Word for word, reproduce the data that follows.

[[ Recorded information, beginning ]]

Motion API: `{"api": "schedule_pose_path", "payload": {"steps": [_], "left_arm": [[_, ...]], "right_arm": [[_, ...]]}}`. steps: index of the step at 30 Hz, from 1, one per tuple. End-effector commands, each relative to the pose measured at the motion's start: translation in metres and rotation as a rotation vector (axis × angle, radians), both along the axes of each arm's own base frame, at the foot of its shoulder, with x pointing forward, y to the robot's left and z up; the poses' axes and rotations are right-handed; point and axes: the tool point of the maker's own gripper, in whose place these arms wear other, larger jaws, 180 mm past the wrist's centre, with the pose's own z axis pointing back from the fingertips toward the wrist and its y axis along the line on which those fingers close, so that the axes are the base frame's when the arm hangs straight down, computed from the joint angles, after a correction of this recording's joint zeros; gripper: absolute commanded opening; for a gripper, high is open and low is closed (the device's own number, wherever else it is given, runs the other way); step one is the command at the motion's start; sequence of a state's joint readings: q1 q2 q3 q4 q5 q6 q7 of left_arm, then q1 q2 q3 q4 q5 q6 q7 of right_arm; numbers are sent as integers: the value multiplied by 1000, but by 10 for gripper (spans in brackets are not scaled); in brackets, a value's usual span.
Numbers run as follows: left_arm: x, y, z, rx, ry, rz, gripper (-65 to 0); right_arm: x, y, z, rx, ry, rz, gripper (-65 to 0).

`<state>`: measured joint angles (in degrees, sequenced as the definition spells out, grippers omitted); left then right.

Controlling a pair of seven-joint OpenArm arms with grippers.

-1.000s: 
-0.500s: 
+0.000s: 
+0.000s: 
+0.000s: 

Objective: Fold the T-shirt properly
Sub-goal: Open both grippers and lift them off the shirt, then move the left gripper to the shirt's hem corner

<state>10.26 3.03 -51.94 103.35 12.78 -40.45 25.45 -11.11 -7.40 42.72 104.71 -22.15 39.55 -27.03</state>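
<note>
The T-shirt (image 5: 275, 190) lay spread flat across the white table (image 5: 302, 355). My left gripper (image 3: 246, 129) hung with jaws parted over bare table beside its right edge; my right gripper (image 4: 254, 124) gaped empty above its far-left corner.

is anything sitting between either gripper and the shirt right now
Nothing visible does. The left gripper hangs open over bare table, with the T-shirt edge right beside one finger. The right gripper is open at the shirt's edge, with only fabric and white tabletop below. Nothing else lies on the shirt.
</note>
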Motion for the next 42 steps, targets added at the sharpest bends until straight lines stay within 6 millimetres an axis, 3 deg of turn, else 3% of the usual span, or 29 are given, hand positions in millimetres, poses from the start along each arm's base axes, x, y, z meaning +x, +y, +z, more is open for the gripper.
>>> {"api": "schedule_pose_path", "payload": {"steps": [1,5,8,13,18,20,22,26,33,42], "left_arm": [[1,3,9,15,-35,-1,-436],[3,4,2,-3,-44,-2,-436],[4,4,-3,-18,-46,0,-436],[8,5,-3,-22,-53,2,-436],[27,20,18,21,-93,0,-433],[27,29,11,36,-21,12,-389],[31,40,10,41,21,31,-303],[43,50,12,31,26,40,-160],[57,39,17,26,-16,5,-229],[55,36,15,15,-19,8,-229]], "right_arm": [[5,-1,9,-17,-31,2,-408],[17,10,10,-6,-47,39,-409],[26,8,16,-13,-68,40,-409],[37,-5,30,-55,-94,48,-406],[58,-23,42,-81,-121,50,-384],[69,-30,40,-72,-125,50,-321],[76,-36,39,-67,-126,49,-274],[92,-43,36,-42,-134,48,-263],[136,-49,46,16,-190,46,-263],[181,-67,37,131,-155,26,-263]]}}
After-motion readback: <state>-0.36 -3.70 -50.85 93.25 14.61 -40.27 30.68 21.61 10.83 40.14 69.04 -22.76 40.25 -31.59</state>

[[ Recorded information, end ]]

Answer section:
Motion API: `{"api": "schedule_pose_path", "payload": {"steps": [_], "left_arm": [[_, ...]], "right_arm": [[_, ...]]}}`. steps: index of the step at 30 Hz, from 1, one per tuple. End-effector commands, each relative to the pose measured at the motion's start: translation in metres and rotation as a rotation vector (axis × angle, radians), both along the axes of each arm's own base frame, at the foot of its shoulder, with x pointing forward, y to the robot's left and z up; the poses' axes and rotations are right-handed; point and axes: the tool point of the maker's own gripper, in whose place these arms wear other, larger jaws, 180 mm past the wrist's centre, with the pose's own z axis pointing back from the fingertips toward the wrist and its y axis along the line on which those fingers close, so that the axes are the base frame's when the arm hangs straight down, computed from the joint angles, after a correction of this recording's joint zeros; gripper: absolute commanded opening; for a gripper, high is open and low is closed (the device's own number, wherever else it is given, runs the other way); step one is the command at the motion's start; sequence of a state's joint readings: q1 q2 q3 q4 q5 q6 q7 of left_arm, then q1 q2 q3 q4 q5 q6 q7 of right_arm; numbers are sent as integers: the value multiplied by 1000, but by 10 for gripper (spans in brackets are not scaled); in brackets, a value's usual span.
Numbers run as follows: left_arm: x, y, z, rx, ry, rz, gripper (-65 to 0); right_arm: x, y, z, rx, ry, rz, gripper (-65 to 0).

`<state>`: measured joint angles (in degrees, sequenced as the definition spells out, grippers omitted); left then right.

Controlling a pair of seven-joint OpenArm arms with grippers.

-1.000s: 
-0.500s: 
+0.000s: 
+0.000s: 
+0.000s: 

Objective: Fold the T-shirt properly
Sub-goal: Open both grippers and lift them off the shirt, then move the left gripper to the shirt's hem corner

<state>10.26 3.03 -51.94 103.35 12.78 -40.45 25.45 -11.11 -7.40 42.72 104.71 -22.15 39.55 -27.03</state>
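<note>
The T-shirt (image 5: 275, 190) lay spread flat across the white table (image 5: 302, 355). My left gripper (image 3: 246, 129) hung with jaws parted over bare table beside its right edge; my right gripper (image 4: 254, 124) gaped empty above its far-left corner.

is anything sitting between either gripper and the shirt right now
Nothing visible does. The left gripper hangs open over bare table, with the T-shirt edge right beside one finger. The right gripper is open at the shirt's edge, with only fabric and white tabletop below. Nothing else lies on the shirt.
</note>
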Motion for the next 42 steps, targets added at the sharpest bends until straight lines stay within 6 millimetres an axis, 3 deg of turn, else 3% of the usual span, or 29 are given, hand positions in millimetres, poses from the start along each arm's base axes, x, y, z meaning +x, +y, +z, more is open for the gripper.
>>> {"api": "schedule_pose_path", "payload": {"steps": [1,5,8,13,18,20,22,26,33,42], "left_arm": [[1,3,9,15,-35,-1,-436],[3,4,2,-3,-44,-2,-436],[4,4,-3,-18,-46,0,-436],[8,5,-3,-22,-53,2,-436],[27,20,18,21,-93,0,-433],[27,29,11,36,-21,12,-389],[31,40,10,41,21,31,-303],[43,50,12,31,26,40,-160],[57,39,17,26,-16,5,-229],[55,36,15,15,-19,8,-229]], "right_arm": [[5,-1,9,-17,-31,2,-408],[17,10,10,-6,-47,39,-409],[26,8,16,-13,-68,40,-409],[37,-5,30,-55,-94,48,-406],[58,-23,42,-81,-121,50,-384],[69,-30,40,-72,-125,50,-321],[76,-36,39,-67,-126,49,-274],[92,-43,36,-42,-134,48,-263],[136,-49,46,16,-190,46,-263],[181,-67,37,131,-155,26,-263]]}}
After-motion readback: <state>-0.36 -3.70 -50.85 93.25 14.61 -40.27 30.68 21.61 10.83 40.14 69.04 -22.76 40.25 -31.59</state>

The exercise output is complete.